In American politics, deficits have suddenly become all the rage. Throughout the presidency of George W. Bush, the federal government hemorrhaged red ink, with no one paying much attention. Upon the election of Barack Obama, however, the rules abruptly changed. As if overnight, Republicans in Congress discovered that theirs is the party of fiscal conservatism. From out of nowhere came the Tea Party movement, providing at least a pretty good imitation of people who are “mad as hell” about a government unable to manage its own affairs and careening toward bankruptcy. Although the administration’s spending plans add more than a trillion dollars each year to the national debt, President Obama himself has allowed that this might not be such a good thing—for long. In Washington the sky grows dark with deficit hawks.

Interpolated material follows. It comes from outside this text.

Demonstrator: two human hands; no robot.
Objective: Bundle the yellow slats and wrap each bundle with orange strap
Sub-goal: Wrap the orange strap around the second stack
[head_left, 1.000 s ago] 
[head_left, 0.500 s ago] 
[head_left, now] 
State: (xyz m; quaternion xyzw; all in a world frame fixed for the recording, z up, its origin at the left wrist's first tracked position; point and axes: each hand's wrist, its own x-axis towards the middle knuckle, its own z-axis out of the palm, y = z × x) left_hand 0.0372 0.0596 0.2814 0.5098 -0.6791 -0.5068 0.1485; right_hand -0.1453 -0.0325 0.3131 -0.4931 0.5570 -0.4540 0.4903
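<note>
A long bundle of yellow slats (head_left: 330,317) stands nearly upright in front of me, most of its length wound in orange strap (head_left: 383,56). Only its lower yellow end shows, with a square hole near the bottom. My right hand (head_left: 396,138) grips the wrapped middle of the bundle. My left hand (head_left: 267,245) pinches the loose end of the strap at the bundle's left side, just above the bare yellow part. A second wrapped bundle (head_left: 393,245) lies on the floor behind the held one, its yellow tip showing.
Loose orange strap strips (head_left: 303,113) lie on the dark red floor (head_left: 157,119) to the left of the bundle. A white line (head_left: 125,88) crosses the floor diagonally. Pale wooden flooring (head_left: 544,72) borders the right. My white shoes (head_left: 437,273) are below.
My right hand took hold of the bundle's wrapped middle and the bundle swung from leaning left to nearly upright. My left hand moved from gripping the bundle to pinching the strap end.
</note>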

But the deficits that plague the United States extend well beyond the realm of fiscal policy. At least as important is a deficit in self-awareness that makes it difficult for policymakers to learn from and avoid repeating past mistakes.

Afghanistan offers a case in point. United States troops are currently engaged in an assault on a reputedly major Taliban stronghold at a place called Marja in southern Afghanistan’s Helmand Province. In the weeks leading up to the offensive, the Americans made no effort to disguise their intentions. “We intend to go in big, strong and fast,” promised the commander of the 2nd Marine Expeditionary Brigade, reflecting the best traditions of his service. Yet what promised to be a big fight has turned out to be more of a hard slog—with the real work still to come.

Salvage Operation

Once the Marines have defeated or dispersed the enemy, United States officials will dispatch a specially constituted civilian reconstruction team to Marja to rebuild a decrepit irrigation system and cajole Afghan farmers into growing something other than opium poppies, the sale of which sustains the anti-Western insurgency.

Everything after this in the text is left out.